“Ladies and gentlemen, I must apologize up front if my speech seems unprepared or disjointed. I have been travelling abroad most of this month and have had little time to plan for this speech. None the less, I hope you will find some nuggets of gold in my disjointed thoughts.”
This was the opening message that a highly acclaimed and publicized speaker gave last week before a crowd of busy and influential business people. Did he just tell us that we’re not important enough to prepare for? His apology was a shame, since we now questioned his credibility. Indeed, it created an “expectation” in the minds of participants that this highly acclaimed speaker might not be worthy of our time and attention, both of which are in high demand these days.
As it turned out, Mr. Speaker was very good. If he had not apologized, we would have expected that he fully prepared and we would have thoroughly appreciated his time and attention to our needs.
The general rule in public speaking is that a good speaker should not apologize unless the reason for the apology will affect how an audience understands you. For example, if you’ve recently discovered that the sound system is dead, advise the audience so they can move closer, etc. If you have laryngitis, tell the audience so and add, “I’m sorry if you have difficulty hearing me. I’ll do the best I can with the microphone.” Short of affecting how we can understand you, eliminate making apologies from your speeches.

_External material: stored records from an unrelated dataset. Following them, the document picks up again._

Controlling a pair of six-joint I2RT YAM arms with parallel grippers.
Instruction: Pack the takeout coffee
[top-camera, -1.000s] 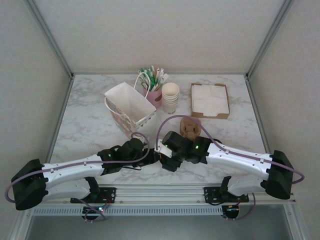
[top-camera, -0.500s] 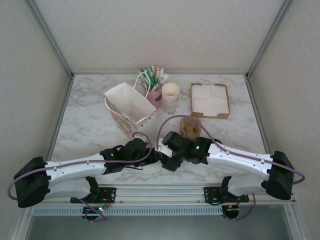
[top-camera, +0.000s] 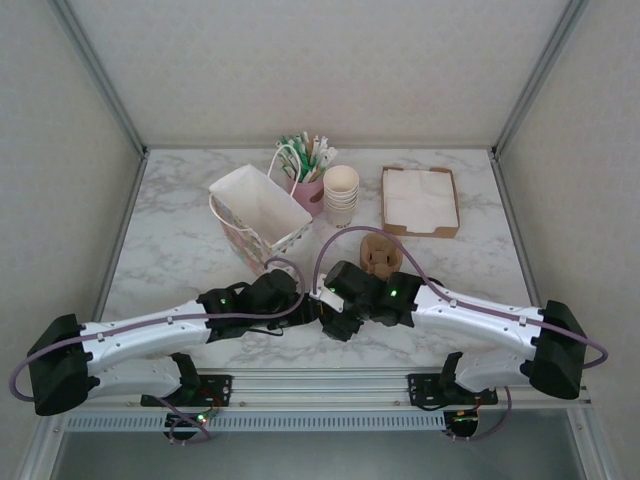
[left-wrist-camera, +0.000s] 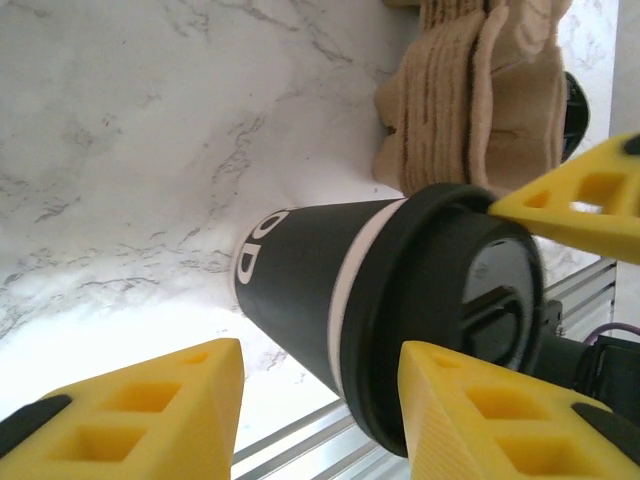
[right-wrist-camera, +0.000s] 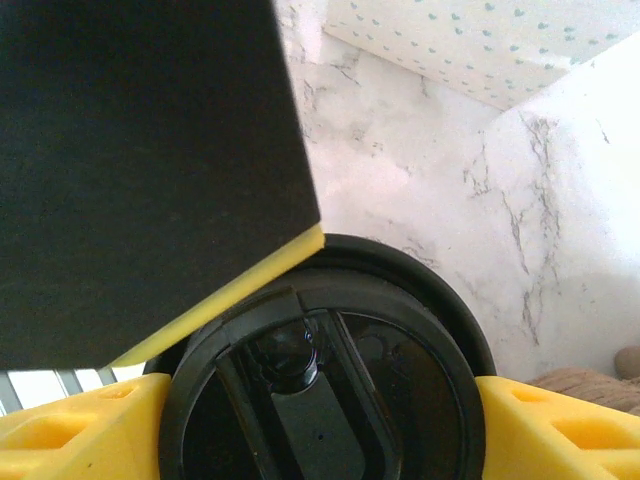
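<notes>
Place: a robot test booth in a lab, dressed as a coffee counter.
Booth: plain pale walls (top-camera: 300, 60) and metal posts (top-camera: 100, 75) are seen behind the paper bag (top-camera: 258, 215).
Robot: two arms (top-camera: 480, 315) are bolted to a rail (top-camera: 320, 385) in front of the bag.
Counter: a marble-look table (top-camera: 170, 250) is laid with a cup stack (top-camera: 341, 195), stirrers (top-camera: 305, 155) and napkins (top-camera: 420, 197) right of the bag.

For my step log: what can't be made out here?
Left wrist: the takeout coffee's lettering curves out of sight; the brown cardboard stack is cut by the top edge.
Right wrist: the lid hides the cup's body.
Top external: the pink holder's contents are too small.
</notes>
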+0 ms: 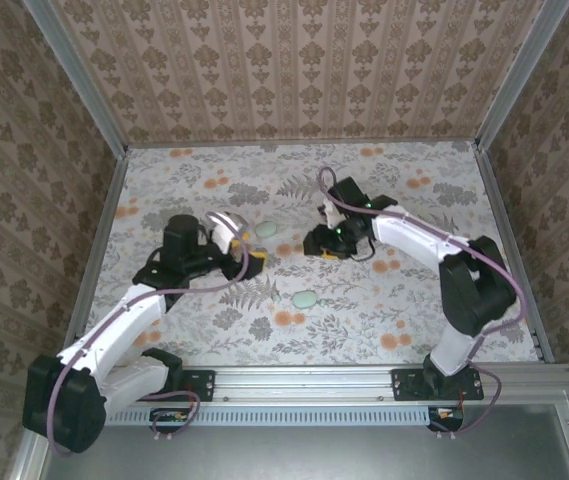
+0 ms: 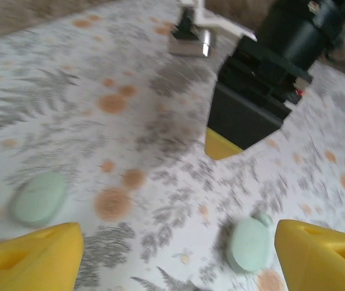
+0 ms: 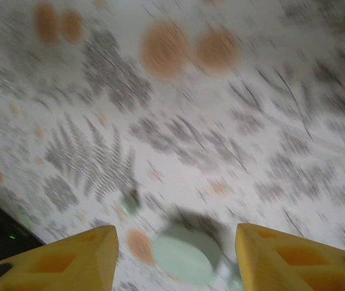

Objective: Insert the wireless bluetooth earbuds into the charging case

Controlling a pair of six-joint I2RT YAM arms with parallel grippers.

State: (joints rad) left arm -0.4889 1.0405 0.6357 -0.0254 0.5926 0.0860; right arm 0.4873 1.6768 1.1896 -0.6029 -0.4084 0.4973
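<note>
— Two mint-green pieces lie on the floral table (image 1: 204, 340). Which one is the charging case?
— I cannot tell at this size. Starting at centre left of the top view, the left gripper (image 1: 236, 250) sits low over the table. Its yellow fingers (image 2: 33, 257) are spread wide and hold nothing.
— Why so wide?
— Probably to straddle the small mint piece (image 1: 266, 230) just to its right. In the left wrist view a mint piece lies at lower right, just inside one finger and untouched.
— And further right?
— The mint oval (image 1: 305, 298) rests flat below centre, apart from both grippers. I would guess it is waiting its turn there.
— Then the right arm?
— The right gripper (image 1: 326, 240) faces the left one from just right of centre, its jaws also parted and empty. Its blurred wrist view has a pale mint shape (image 3: 184, 259) at bottom centre between the fingers. A tiny green bit (image 3: 130, 203) lies up-left of that, perhaps an earbud.
— So nothing is seated yet?
— By my reading, no. Both arms look set for a first pick.
</note>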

Choosing not to prepare is a major faux pas in public speaking. Don’t draw attention to your poor judgment. When you do, the audience pays attention to your lack of preparation instead of finding key points to take from your speech.
Additionally, eliminate apologies for the lack of clear examples of evidence. If you know an example is particularly weak, don’t use it. If you simply need more or better examples, don’t call attention to it. Use the examples you have as they are likely to be fine. Make strong statements with your verifiable evidence or statistics, and move on.
Eliminate apologies for forgetting your next lines (“oh, dear, I’ve just forgotten what I was about to say.”). Move on. If a line or section that you’ve forgotten is critically important, finish your current thoughts and then say, “I should mention here that…” and go back to that important section.
Good delivery means never having to say you’re sorry. Help your audience stay focused on the strong message and beneficial information you are sharing with them. After all, it’s not about you, it’s about THEM!